Interpretation of the Map and Visualizations

Looking at the interactive map paints one part of the picture. The map when hovered over allows us to see the percentage of housing units that are valued over $1 million within the given year.

Social Explorer Visualization of Owner-Occupied Housing Units valued over $1 Million in 2020.

To see the difference in units reaching more than $1 million in a more streamlined way, I’ve decided to check the number of occupied housing units for both owner and renter-occupied housing units over a span of 3 years, from 2018 to 2020. The “Grouped Bars” style is used as it distinguishes the difference between “owner” and “renter” between each category. Since the topics “owner” and “renter” does not necessarily have any cultural or significant correlations with colors, I’ve chosen green and blue to represent them, as the hue of those two colors are just enough to distinguish the two categories.

From the three datasets I have visualized, we could see the increase or decrease in either the amount of housing units valued more than $1 million, or the amount of people either owning or renting. Scrutinizing each borough brings even more clarity on those trends.

The Bronx and Brooklyn for example both have an increase of owners and renters from 2018-2020. This could indicate that while more people could afford housing units that are valued more than $1 million, there are still many people who could not afford to own but to rent housing units that are expensive. Perhaps this trend points towards efforts of gentrification allowing for more people who can afford these units to move in.

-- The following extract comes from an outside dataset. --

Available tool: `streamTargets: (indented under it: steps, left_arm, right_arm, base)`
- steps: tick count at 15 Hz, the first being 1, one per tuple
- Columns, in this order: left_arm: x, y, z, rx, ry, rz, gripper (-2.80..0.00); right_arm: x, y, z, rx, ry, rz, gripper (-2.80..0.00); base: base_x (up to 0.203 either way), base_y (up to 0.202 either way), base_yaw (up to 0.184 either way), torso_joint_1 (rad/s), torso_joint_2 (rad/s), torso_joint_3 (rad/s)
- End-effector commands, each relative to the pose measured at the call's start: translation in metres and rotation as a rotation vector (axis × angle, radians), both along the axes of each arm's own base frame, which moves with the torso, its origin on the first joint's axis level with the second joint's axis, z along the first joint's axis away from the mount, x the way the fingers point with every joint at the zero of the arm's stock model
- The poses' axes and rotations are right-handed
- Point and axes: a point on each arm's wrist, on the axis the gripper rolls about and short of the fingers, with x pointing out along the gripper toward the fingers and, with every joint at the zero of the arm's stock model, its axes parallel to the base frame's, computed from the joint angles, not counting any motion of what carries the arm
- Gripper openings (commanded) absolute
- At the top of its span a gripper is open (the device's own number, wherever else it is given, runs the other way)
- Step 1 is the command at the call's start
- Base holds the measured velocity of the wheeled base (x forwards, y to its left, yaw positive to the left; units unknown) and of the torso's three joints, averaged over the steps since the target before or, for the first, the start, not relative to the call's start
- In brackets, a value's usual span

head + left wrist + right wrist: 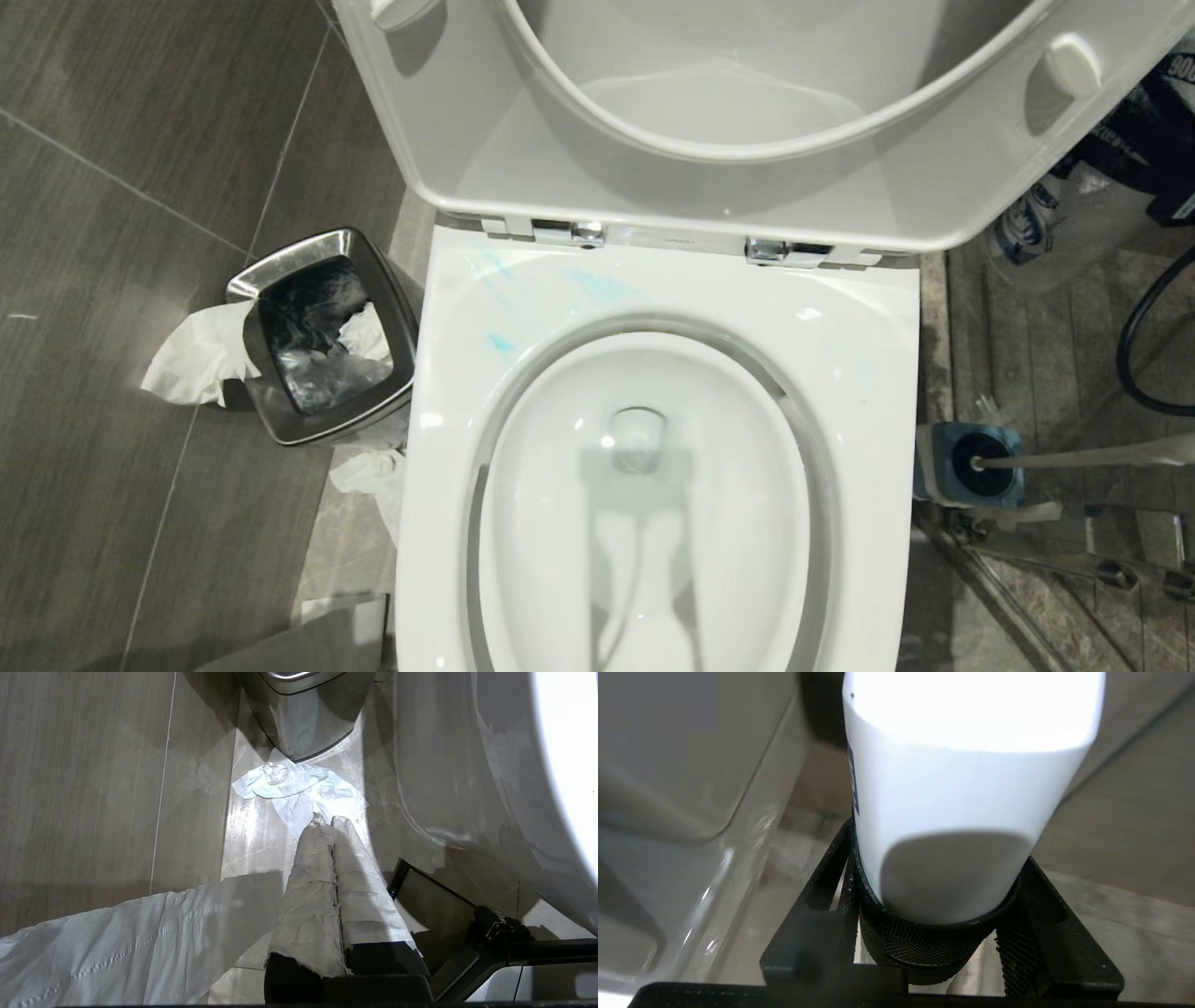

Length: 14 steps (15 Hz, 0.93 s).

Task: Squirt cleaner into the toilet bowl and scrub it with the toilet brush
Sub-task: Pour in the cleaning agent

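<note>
Right gripper (941,933) clamped around a white cylindrical bottle (962,812) with a black knurled cap, beside the toilet's outer wall. Left gripper (327,823), paper-wrapped fingers pressed together, hangs low over the floor (112,187) by a crumpled tissue (299,788). Toilet bowl (644,523) open before me, lid (653,112) raised; teal cleaner (499,343) smeared on the rim's far left part. Steel bin (322,336) on the floor left of the toilet. Toilet brush (1074,459) at the toilet's right, head seated in its blue holder (971,462), handle leaning away from the bowl.

Overhead light; shadow crosses the toilet bowl (653,523).
</note>
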Motion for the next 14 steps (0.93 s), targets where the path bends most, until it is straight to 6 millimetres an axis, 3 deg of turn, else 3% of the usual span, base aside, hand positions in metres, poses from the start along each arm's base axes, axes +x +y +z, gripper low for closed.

Queens on the other hand shows trends of an increase in owners but a decrease in renters. This could mean that more people who live in Queens have the ability to own and less are renting.

Manhattan and Staten Island surprisingly share the same trends over the years. A continuous decrease in ownership; a brief increase in renters from 2018-2019 then a decrease in 2020. During 2019 and 2020, there is a general decrease in both ownership and renter-ship. This might be the result of people moving out of these boroughs. The pandemic is also a reason that could be appoint as the culprit however, we have seen an increase in ownership in Queens; and an increase of ownership and renter-ship for both the Bronx and Brooklyn.

Conclusion + Reflections

While a conclusive hypothesis cannot be formed on the current housing trends and living situations of New York City, especially only with the resources above, from this research I’ve found several supporting points that surround some of the common chatter among my peers.

There are effects of gentrifications in the Bronx and Brooklyn at play, not only did both boroughs have more owners of housing units valued over $1 million, there are more renters of those buildings as well. Queens stays true being the borough for families and couples, not to mention it already is home to the highest population of foreign-born individuals. The trends of more ownership and less renter-ship in Queens could only support this. Staten Island has always been a mystery for a migrant person such as me, and it looks like the population is moving out, or more housing units there has decreased in value over time. As for Manhattan, it is hard to believe that housing units are decreasing in value, but it is possible to hypothesize that the value of houses are going up even more or that more Manhattan residents are leaving the borough for other borough such as the Bronx, Brooklyn or Queens.

This research project is lacking in many ways, but it shows exactly how much a small piece of data can do and inform. This was a great starting point for the topic I am researching in. The hardest part of this project is learning what works and what doesn’t when it comes to datasets, the amount of filters that has to be set up, and the additional information that might not be vital to the point of what the author wants to show. Moving forward, I believe more comparative information such as demographics and income could complement this dataset and help me and whoever is interested in uncovering the trends of living in New York City.